> **Assignment**:
Give back a single figure: the number of lines in the entries below that contain "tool".

> **Records from a data collection**:

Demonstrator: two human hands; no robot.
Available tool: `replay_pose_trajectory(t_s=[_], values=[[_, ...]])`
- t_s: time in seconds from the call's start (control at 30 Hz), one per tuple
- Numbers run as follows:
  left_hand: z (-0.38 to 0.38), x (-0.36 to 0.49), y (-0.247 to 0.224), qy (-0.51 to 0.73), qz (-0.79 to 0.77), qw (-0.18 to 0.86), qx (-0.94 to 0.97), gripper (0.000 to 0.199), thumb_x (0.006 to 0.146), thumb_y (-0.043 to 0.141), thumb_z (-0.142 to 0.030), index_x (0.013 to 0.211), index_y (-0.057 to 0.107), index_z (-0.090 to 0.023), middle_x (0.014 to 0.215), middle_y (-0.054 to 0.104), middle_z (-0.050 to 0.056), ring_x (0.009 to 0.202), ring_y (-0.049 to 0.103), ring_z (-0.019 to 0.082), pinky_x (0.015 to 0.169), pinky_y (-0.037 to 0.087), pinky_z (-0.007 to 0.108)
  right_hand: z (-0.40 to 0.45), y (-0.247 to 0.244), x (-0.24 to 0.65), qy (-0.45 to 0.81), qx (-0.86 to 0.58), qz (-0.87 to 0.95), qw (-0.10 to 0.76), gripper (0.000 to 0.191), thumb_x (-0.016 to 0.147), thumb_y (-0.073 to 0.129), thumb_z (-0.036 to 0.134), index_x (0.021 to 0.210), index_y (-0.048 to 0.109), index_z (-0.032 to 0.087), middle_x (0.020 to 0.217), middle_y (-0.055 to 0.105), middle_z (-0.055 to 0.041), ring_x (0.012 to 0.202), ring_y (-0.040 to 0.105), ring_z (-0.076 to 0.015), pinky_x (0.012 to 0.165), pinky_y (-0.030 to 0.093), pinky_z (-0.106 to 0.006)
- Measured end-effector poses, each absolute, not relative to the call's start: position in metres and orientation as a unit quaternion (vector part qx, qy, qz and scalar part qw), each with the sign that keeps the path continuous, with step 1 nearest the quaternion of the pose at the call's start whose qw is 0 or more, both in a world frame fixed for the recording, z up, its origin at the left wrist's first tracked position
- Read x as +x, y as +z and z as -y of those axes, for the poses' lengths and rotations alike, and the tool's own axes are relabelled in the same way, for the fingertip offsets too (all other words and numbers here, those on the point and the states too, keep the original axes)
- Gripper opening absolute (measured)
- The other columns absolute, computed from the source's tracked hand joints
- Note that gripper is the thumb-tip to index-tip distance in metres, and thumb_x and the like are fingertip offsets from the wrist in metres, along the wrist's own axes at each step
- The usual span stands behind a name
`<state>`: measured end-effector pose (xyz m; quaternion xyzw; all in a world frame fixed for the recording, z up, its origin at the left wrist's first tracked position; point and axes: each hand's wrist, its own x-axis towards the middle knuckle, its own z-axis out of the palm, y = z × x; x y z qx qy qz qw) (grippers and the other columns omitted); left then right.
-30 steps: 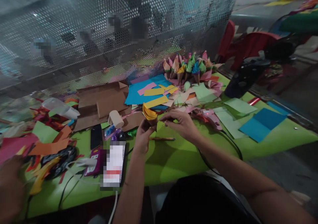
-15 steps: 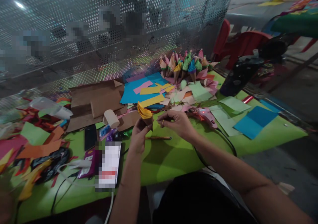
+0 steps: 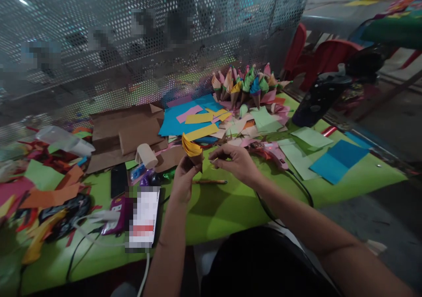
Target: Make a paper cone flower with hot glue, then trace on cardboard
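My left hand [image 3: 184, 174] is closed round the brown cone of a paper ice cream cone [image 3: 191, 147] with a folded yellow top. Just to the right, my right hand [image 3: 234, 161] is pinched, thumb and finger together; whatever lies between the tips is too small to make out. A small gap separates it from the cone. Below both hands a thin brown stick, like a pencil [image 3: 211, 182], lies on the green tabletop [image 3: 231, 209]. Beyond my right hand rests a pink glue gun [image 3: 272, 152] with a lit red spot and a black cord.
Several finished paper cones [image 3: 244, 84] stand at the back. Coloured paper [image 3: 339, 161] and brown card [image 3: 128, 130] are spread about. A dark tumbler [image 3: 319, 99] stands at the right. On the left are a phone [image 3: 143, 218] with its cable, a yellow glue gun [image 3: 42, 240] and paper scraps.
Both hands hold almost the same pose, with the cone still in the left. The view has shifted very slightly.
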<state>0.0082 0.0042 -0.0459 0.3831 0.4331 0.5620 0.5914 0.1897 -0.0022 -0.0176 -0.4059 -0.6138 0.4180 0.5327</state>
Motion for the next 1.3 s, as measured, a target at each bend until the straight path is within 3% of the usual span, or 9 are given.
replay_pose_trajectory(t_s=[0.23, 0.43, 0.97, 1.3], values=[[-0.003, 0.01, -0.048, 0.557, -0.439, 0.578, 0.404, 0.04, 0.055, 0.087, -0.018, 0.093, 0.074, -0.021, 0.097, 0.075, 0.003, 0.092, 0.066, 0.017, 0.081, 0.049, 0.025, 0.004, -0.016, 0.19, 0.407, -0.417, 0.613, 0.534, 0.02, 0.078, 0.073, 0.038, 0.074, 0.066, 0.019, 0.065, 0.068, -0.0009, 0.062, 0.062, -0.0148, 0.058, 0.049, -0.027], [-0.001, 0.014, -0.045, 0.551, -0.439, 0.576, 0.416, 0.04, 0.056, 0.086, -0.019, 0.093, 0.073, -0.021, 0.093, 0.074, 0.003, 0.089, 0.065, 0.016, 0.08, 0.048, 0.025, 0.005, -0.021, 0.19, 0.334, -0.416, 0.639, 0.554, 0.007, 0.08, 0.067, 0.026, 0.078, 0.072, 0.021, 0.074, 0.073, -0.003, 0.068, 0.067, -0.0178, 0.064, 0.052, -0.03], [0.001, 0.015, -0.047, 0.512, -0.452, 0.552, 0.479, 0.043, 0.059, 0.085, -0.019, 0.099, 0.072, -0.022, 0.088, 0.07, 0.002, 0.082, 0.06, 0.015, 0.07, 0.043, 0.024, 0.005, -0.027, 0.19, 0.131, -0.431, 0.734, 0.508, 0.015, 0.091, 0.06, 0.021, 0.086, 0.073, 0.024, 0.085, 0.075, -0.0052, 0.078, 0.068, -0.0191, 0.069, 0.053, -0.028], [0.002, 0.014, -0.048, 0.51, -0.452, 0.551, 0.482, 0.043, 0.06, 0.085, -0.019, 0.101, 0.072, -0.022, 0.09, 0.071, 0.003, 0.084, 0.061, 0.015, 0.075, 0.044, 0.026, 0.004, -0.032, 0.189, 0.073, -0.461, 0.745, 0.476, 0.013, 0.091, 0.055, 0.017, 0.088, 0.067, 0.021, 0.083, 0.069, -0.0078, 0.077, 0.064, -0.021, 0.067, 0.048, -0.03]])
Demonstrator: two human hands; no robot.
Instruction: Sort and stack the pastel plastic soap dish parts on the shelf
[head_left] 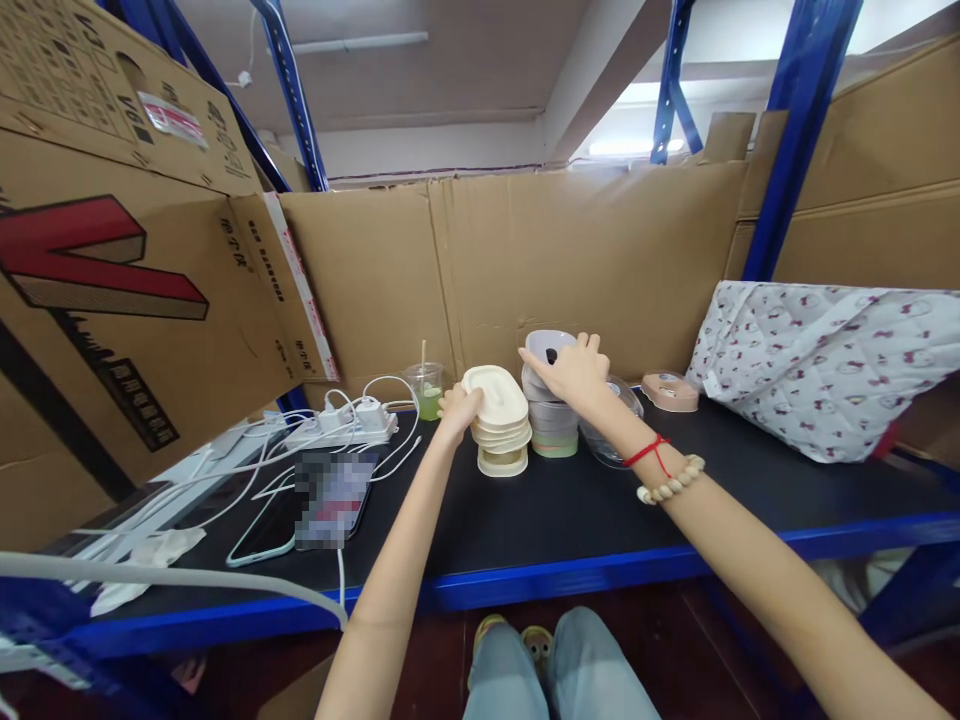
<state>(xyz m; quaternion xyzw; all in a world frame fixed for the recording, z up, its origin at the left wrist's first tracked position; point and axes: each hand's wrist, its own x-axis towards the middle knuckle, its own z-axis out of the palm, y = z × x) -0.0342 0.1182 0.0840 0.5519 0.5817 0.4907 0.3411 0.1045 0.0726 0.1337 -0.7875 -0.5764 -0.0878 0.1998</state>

> **Output below**:
2